日本代表は、シドニー大会以降5度目の出場となる女子トラップ種目の中山由起枝選手が、2008北京五輪の4位を上回れるかに注目が集まります。

そのほか、リオ大会に次いで出場する女子スキート種目の石原奈央子選手、男子トラップ種目として日本初出場の大山重隆選手、同じく初出場の男子スキートの井川寛之選手、今大会から新種目として実施される男女混合トラップ種目には中山・大山選手のペアが出場予定で、その活躍に期待がかかるところです。
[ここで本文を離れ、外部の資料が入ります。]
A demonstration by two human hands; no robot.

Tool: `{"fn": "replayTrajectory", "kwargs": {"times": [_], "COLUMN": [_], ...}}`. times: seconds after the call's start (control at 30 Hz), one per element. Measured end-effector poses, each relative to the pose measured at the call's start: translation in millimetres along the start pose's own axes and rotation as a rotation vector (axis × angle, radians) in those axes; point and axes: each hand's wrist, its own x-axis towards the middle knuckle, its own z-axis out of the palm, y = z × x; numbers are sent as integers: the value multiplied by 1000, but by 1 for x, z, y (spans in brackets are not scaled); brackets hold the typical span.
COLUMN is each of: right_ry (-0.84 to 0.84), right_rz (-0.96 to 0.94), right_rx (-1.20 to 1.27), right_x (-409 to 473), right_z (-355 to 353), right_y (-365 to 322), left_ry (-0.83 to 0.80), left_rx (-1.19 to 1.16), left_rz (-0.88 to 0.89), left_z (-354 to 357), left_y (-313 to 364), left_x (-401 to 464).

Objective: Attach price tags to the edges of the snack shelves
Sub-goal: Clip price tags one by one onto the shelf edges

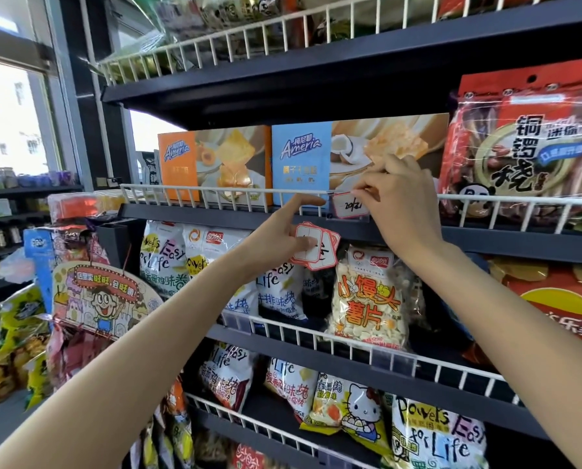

選手たちに対しては、競技別ナショナルトレーニングセンターとして認定された神奈川県立伊勢原射撃場にて月例合宿を実施。競技そのものの練習以外にも、トップアスリートとして必要な栄養学、メンタルトレーニング、アンチ・ドーピング講習、インティグリティ学習など多岐に渡る座学も取り入れ、真のアスリートになるための強化に取り組んでいます。

競技会場となる朝霞駐屯地での射撃経験については、各国と同様皆無でありますが、日本の夏独特の湿度、風向きなどに慣れていることは優位性のひとつであり、また、数々の予選会を経て勝ち得た出場権にかける選手の強い思いには、並々ならぬものがあります。 日本開催の大会でメダルを! この信念こそが、体力や競技力を超えて何より勝る点であると言えましょう。

遠山健太からの運動子育てアドバイス

アメリカに住んでいたとき、近くの町でレーザー銃でのクレー射撃のイベントがあり、見学したことがあります。レクリエーションのほか、チームビルディングなどでも利用することがあるそうです。調べてみたら日本でも体験できるところがあるようですので、ぜひチャレンジしてみてください。銃は重いため、子どもが行う場合には親のサポートが必要になると思います。私が幼少期のころ、父に割り箸銃を作ってもらった記憶があります。現代ではあまり見かけなくなりましたが、輪ゴムを使って的を狙う遊びです。そんな割り箸銃を作って室内でクレー射撃大会も盛り上がりそうです。体を動かす遊びではないですが、様々なスポーツに必要な集中力は養えるかもしれませんね。